Jurt may have said something. I wasn’t listening. All I could see was the Fence and the gate in it, getting closer and closer but somehow no larger as we walked towards it. I twisted my cold fingers in Ajax’s mane. Contact was getting easier now; all I had to do was subvocalize the words. “Ajax, baby, are you sure? Are you sure?”
Ajax twisted an ear and his whole attention towards me. It felt like a puppy’s breath and the strum of distant thunder while the sun was still warm. “Are you afraid, Telzey?”
Of course he wouldn’t believe I could know fear, or doubt, or be wrong. Sam and I were still gods to him.
Old gods, primitive, little gods.

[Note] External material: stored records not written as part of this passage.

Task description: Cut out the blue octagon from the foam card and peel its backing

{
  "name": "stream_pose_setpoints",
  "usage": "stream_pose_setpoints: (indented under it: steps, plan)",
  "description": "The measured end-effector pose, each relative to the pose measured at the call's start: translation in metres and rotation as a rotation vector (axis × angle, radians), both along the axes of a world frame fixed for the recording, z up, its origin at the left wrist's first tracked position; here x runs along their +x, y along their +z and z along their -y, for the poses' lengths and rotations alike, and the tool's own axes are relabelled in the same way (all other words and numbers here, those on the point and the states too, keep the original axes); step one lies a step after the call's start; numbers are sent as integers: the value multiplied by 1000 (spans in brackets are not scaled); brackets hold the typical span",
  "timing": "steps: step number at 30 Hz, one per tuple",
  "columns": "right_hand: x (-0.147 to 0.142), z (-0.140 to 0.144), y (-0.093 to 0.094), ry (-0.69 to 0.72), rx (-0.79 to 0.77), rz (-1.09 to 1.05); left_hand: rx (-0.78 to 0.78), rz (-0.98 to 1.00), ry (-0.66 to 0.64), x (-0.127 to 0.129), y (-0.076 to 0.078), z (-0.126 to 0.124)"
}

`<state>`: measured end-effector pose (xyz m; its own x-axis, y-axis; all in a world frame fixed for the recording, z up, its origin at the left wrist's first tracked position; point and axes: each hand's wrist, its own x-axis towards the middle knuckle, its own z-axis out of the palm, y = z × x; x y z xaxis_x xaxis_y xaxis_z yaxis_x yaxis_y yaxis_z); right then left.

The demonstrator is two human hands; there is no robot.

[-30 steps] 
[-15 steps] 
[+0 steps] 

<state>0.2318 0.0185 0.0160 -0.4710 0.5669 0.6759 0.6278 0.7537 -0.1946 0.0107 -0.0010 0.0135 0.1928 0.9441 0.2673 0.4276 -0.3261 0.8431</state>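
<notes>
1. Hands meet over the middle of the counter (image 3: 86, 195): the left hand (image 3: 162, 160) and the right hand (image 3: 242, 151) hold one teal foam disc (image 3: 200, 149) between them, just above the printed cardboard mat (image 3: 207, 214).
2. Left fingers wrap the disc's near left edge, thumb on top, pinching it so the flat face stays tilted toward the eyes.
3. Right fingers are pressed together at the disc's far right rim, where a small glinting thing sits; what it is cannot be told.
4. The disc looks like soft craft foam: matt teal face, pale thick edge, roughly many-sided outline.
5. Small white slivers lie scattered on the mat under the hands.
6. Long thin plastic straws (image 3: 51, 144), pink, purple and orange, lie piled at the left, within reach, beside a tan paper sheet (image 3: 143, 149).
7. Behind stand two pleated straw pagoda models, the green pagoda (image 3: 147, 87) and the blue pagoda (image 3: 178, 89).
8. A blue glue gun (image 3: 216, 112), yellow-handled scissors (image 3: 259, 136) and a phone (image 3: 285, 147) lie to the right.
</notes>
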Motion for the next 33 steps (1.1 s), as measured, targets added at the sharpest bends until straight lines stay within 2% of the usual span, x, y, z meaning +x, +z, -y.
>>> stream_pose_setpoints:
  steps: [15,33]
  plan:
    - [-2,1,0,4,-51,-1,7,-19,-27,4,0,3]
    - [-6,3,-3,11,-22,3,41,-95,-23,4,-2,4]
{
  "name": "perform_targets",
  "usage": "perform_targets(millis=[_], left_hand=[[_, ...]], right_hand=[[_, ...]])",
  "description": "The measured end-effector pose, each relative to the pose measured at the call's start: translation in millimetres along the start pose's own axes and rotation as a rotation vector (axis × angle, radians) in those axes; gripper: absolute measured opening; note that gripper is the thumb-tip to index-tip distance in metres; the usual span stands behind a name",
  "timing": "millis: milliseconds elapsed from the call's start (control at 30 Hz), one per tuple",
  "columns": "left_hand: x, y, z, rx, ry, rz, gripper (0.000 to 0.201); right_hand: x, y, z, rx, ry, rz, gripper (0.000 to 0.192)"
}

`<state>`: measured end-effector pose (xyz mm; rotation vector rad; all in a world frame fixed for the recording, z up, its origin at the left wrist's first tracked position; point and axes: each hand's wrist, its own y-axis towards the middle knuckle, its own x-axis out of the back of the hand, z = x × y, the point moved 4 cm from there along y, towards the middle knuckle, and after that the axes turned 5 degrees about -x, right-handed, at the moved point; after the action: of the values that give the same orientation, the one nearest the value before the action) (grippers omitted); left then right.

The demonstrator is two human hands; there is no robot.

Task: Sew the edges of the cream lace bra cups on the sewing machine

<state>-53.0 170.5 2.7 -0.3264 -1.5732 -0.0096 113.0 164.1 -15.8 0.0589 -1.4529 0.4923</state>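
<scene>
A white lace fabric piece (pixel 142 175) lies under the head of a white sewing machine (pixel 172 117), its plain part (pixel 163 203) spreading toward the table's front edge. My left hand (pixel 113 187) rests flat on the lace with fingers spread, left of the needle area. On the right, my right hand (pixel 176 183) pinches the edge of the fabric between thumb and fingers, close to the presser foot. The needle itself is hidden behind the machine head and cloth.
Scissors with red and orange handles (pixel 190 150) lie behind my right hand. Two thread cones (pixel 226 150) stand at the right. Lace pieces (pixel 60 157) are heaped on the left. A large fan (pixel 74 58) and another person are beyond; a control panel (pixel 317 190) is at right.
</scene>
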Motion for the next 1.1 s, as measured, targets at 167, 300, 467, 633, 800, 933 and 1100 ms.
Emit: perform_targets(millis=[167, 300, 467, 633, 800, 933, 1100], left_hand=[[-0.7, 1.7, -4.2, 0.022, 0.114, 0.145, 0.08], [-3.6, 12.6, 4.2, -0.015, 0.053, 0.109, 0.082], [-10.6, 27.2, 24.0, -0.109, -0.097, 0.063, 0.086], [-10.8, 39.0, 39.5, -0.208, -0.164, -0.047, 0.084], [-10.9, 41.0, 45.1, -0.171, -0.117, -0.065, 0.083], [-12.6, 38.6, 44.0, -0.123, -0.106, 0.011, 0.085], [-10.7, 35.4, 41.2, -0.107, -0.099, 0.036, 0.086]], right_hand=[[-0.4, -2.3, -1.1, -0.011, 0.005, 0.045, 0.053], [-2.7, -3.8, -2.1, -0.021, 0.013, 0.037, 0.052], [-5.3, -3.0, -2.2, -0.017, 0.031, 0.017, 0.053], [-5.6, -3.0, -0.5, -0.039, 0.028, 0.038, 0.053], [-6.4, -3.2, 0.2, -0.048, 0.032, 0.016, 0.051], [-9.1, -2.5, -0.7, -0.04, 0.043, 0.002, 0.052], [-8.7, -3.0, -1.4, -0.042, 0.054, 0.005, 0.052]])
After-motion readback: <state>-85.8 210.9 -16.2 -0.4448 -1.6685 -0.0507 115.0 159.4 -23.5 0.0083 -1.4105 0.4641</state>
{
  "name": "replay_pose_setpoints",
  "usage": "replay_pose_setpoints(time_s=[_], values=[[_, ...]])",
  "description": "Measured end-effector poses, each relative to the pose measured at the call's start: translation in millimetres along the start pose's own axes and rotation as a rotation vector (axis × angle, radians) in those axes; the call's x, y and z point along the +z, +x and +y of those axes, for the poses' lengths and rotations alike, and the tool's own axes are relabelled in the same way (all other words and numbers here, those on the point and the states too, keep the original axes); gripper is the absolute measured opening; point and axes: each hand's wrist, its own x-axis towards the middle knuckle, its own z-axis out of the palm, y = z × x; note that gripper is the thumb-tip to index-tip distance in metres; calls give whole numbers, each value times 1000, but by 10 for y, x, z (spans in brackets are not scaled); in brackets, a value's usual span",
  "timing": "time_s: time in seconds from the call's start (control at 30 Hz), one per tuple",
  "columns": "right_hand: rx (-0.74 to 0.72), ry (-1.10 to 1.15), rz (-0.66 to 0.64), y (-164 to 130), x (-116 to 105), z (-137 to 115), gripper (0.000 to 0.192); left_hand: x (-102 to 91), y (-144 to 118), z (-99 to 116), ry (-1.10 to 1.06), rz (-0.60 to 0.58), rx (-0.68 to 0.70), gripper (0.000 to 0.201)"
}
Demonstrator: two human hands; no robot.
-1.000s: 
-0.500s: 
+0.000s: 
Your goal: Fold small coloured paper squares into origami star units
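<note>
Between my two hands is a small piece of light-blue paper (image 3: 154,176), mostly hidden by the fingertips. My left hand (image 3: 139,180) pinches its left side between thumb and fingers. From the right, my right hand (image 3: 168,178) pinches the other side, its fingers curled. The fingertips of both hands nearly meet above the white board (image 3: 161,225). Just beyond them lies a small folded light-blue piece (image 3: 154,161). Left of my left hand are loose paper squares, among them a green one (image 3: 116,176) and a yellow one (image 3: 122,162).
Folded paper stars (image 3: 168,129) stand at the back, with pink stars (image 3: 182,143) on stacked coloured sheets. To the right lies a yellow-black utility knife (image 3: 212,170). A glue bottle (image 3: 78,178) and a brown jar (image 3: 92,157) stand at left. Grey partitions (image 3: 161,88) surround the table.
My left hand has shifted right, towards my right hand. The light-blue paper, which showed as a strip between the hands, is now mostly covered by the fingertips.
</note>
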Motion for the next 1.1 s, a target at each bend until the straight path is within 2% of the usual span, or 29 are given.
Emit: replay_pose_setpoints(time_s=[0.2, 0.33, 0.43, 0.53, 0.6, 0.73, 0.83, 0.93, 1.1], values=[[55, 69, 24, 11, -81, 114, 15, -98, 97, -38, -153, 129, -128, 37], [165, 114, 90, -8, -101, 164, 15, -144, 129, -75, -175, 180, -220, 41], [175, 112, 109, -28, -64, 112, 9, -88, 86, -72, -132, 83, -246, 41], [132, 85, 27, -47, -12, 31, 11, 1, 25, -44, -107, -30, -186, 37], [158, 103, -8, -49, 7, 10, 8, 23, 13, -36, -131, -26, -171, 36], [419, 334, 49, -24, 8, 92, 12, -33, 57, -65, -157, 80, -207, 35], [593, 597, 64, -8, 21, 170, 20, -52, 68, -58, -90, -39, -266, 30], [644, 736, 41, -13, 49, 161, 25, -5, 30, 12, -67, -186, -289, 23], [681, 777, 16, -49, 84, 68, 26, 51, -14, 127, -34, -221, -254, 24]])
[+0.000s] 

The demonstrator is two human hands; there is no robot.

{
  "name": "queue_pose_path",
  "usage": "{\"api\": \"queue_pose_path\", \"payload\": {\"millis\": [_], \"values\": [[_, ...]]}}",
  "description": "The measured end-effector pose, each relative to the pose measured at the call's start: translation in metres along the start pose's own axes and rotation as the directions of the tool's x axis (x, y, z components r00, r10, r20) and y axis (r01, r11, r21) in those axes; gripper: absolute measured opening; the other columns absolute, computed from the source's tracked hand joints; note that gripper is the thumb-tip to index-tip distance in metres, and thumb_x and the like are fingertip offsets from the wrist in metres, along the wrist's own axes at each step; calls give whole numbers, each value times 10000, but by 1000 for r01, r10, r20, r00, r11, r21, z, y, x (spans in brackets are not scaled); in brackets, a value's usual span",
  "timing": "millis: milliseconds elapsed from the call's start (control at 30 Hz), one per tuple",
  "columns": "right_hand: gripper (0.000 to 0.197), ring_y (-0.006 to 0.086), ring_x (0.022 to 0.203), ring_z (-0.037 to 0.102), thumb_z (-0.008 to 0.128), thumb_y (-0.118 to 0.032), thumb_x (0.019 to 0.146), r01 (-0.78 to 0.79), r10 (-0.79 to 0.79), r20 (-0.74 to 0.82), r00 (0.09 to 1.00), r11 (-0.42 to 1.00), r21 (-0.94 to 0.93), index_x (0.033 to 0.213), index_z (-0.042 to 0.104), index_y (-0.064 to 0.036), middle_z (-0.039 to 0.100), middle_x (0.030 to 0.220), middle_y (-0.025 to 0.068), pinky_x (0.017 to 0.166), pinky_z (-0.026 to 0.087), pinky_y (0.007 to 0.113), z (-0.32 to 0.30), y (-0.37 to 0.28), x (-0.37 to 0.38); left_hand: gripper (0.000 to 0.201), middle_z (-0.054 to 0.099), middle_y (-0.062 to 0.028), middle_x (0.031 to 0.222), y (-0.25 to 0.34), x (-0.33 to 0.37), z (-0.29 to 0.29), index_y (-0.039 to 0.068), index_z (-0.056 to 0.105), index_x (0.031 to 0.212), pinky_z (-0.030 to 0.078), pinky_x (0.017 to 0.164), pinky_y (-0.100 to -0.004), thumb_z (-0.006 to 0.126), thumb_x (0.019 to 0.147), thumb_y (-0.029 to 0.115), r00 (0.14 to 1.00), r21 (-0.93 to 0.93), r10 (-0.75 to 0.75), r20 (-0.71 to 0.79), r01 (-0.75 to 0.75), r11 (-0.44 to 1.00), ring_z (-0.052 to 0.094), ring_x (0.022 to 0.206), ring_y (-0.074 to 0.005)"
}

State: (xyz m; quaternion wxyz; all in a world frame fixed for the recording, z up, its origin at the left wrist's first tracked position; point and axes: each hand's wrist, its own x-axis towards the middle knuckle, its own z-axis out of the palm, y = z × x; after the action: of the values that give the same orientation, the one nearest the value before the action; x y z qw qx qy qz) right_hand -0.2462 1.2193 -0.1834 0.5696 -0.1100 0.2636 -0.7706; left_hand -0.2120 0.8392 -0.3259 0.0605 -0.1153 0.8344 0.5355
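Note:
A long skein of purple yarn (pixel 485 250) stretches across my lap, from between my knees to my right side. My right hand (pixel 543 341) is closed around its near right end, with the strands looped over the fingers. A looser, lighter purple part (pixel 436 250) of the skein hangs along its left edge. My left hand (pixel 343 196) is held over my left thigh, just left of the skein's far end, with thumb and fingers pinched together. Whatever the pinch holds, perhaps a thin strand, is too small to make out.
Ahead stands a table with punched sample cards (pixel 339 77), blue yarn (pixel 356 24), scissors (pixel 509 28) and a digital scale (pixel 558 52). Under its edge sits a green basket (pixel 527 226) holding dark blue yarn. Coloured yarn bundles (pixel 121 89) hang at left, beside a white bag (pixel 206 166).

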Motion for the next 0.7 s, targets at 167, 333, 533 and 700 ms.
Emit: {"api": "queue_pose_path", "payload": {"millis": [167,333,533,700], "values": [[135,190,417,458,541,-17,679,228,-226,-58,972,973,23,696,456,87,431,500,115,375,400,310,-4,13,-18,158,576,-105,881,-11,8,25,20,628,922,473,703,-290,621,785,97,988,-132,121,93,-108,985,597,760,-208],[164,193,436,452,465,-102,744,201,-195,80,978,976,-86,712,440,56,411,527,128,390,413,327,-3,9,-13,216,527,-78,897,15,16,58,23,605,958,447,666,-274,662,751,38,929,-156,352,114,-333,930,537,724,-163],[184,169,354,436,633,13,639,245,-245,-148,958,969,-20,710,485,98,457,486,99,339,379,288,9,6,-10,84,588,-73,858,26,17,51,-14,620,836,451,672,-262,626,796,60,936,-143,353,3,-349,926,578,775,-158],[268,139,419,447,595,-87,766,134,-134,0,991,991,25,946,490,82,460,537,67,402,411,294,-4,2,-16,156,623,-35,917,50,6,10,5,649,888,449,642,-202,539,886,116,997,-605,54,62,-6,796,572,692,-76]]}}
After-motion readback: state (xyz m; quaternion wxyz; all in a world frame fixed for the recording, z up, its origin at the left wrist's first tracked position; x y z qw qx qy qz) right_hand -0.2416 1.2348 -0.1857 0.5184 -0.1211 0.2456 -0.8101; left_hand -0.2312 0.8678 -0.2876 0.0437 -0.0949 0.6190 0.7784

Not the lofty ones of marble Olympus–lesser, nameless, one bare step above the mortals they taught how to use fire, or language, or how to kill with implements of metal and take someone else’s crops. Gods that could bleed and die, and revenge and betray.
We had raised him from a cub, and he was mighty–but he was not full grown yet. He still worshipped his gods, his little, strange, half-sighted gods of the field and the farm and the sky.
“Ajax, if you die, you’ll break my heart.”
Ajax threw his head back and his mind-voice roared out like a chord of deep music. “I will not die, I cannot die. Songs I still have that are not yet sung!